Hybrid Proof of Stake
Given the attractiveness of proof of stake as a solution for increasing efficiency and security, and its simultaneous deficiencies in terms of zero-cost attacks, one moderate solution that has been brought up many times is hybrid proof of stake, in its latest incantation called “proof of activity“. The idea behind proof of activity is simple: blocks are produced via proof of work, but every block randomly assigns three stakeholders that need to sign it. The next block can only be valid once those signatures are in place. In this system, in theory, an attacker with 10% stake would see 999 of his 1000 blocks not being signed, whereas in the legitimate network 729 out of 1000 blocks would be signed; hence, such an attacker would be penalized in mining by a factor of 729.
However, there is a problem: what motivates signers to sign blocks on only one chain? If the arguments against pure proof of stake are correct, then most rational stake-miners would sign both chains. Hence, in hybrid PoS, if the attacker signs only his chain, and altruists only sign the legitimate chain, and everyone else signs both, then if the attacker can overpower the altruists on the stake front that means that the attacker can overtake the chain with less than a 51% attack on the mining front. If we trust that altruists as a group are more powerful in stake than any attacker, but we don’t trust that too much, then hybrid PoS seems like a reasonable hedge option; however, given the reasoning above, if we want to hybridize one might ask if hybrid PoW + TaPoS might not be the more optimal way to go. For example, one could imagine a system where transactions need to reference recent blocks, and a blockchain’s score is calculated based on proof of work and coin-days-destroyed counts.
Conclusion
Will we see proof of stake emerge as a viable alternative to proof of work in the next few years? It may well be. From a pure efficiency perspective, if Bitcoin, or Ethereum, or any other PoW-based platform get to the point where they have similar market cap to gold, silver, the USD, EUR or CNY, or any other mainstream asset, then over a hundred billion dollars worth of new currency units will be produced per year. Under a pure-PoW regime, an amount of economic power approaching that will be spent on hashing every year. Thus, the cost to society of maintaining a proof-of-work cryptocurrency is about the same as the cost of maintaining the Russian military (the analogy is particularly potent because militaries are also proof of work; their only value to anyone is protecting against other militaries). Under hybrid-PoS, that might safely be dropped to $30 billion per year, and under pure PoS it would be almost nothing, except depending on implementation maybe a few billion dollars of cost from lost liquidity.
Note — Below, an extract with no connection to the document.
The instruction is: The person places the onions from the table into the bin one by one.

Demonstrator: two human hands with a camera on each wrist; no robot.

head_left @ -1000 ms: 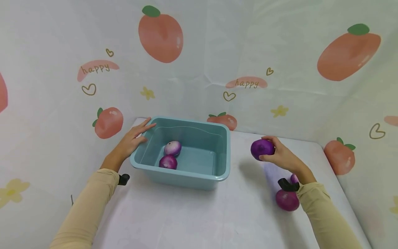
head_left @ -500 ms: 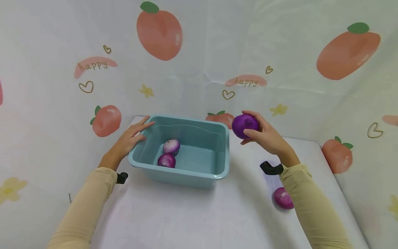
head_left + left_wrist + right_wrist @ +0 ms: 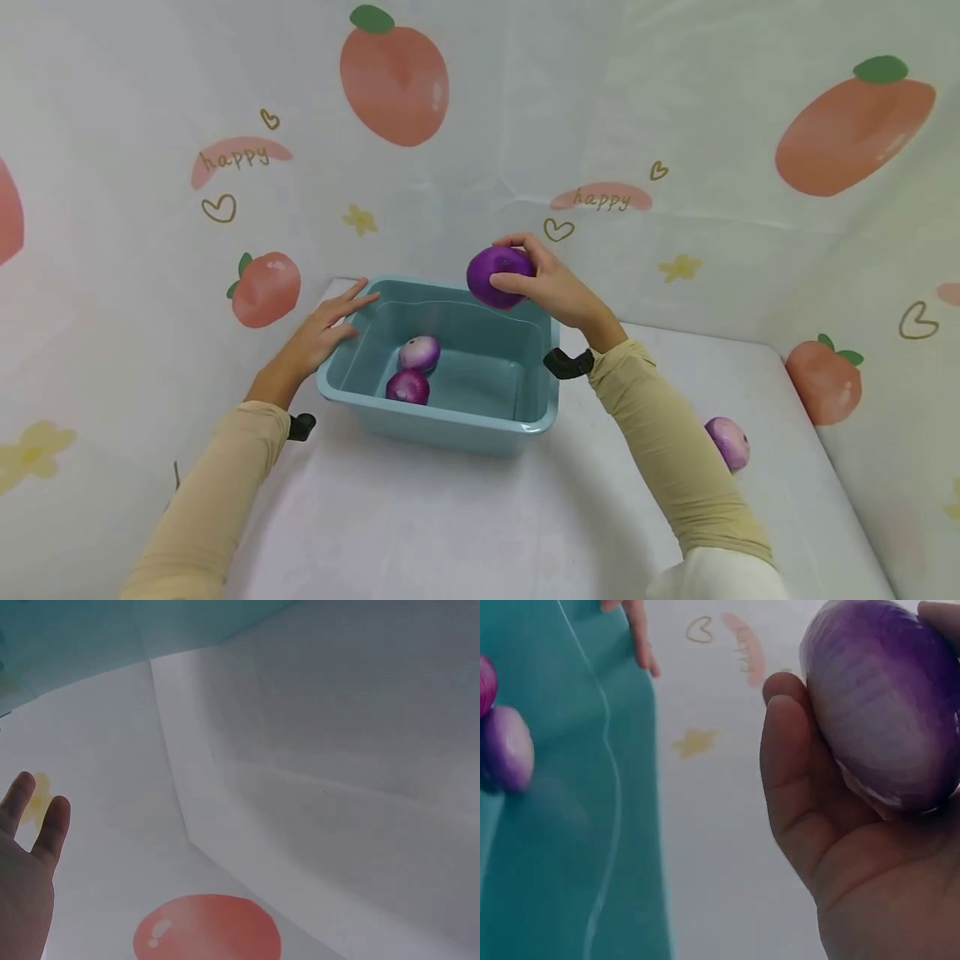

Ultimately, this boils down to a philosophical question: exactly how much does decentralization mean to us, and how much are we willing to pay for it? Remember that centralized databases, and even quasi-centralized ones based on Ripple consensus, are free. If perfect decentralization is indeed worth 100 billion price tag, then we should just centralize and let a few governments run the databases. But if we have a solid, viable proof of stake algorithm, then we have a third option: a system which is both decentralized and cost-free (note that useful proof of work also fits this criterion, and may be easier); in that case, the dichotomy does not exist at all and decentralization becomes the obvious choice.